What the task requires: Exactly the lines from the one that holds "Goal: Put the" to the end of the data below: retype these and nothing else.

START Recorded information

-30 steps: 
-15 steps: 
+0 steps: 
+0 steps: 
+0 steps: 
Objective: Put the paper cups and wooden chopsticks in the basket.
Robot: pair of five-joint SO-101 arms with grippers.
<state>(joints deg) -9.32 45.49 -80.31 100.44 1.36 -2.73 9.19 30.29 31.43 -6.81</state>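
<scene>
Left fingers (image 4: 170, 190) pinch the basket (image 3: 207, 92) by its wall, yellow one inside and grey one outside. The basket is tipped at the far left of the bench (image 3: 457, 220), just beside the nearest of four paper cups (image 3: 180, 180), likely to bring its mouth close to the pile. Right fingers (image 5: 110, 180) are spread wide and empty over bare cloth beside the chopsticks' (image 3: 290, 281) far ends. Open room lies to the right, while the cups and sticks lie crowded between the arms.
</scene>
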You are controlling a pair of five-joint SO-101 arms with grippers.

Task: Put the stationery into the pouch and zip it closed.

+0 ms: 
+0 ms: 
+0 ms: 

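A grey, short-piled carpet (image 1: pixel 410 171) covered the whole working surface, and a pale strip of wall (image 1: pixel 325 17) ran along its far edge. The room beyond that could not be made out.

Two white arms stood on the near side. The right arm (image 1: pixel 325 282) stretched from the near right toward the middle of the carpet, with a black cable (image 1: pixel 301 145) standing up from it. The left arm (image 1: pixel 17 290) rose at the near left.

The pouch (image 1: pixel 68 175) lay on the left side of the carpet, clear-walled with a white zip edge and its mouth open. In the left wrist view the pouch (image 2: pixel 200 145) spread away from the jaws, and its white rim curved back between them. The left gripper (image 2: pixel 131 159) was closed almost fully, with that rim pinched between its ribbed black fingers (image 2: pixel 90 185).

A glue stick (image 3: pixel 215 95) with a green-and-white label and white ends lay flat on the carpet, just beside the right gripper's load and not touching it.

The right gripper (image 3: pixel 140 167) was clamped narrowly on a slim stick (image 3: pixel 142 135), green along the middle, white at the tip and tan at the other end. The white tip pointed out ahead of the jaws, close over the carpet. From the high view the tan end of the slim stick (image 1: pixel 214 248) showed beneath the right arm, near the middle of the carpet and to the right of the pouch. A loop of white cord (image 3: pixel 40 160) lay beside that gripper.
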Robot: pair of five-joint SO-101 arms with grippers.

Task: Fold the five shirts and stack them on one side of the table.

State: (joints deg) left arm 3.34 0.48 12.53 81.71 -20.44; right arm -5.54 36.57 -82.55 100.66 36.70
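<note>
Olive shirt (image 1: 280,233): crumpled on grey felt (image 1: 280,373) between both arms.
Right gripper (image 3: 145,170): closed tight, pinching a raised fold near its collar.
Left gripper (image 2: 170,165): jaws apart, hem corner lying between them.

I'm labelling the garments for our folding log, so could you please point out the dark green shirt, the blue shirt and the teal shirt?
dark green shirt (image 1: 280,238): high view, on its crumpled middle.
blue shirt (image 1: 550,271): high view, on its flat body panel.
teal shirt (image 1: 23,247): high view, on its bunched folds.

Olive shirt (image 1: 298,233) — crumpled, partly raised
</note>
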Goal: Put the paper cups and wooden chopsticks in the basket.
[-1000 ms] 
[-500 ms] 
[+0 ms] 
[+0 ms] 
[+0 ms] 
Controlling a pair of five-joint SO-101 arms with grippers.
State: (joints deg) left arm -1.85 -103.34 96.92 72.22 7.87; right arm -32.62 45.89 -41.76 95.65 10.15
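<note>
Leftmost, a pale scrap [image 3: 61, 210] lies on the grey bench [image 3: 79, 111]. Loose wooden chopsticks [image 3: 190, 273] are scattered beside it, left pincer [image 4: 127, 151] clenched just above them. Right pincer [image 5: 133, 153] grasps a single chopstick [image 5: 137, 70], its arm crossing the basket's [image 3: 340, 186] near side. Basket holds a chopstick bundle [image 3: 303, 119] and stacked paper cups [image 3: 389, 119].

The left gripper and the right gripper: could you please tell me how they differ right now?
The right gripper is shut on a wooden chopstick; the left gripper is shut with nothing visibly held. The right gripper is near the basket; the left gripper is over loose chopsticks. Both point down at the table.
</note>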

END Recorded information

Answer box:
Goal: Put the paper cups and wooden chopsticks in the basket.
[-1000 ms] 
[-500 ms] 
[+0 ms] 
[+0 ms] 
[+0 ms] 
Controlling a pair of five-joint SO-101 arms with grippers.
State: (joints deg) left arm -1.85 -103.34 96.92 72.22 7.87; right arm -32.62 45.89 -41.76 95.65 10.15
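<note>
Leftmost, a pale scrap [image 3: 61, 210] lies on the grey bench [image 3: 79, 111]. Loose wooden chopsticks [image 3: 190, 273] are scattered beside it, left pincer [image 4: 127, 151] clenched just above them. Right pincer [image 5: 133, 153] grasps a single chopstick [image 5: 137, 70], its arm crossing the basket's [image 3: 340, 186] near side. Basket holds a chopstick bundle [image 3: 303, 119] and stacked paper cups [image 3: 389, 119].

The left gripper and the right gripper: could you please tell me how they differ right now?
The right gripper is shut on a wooden chopstick; the left gripper is shut with nothing visibly held. The right gripper is near the basket; the left gripper is over loose chopsticks. Both point down at the table.
</note>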

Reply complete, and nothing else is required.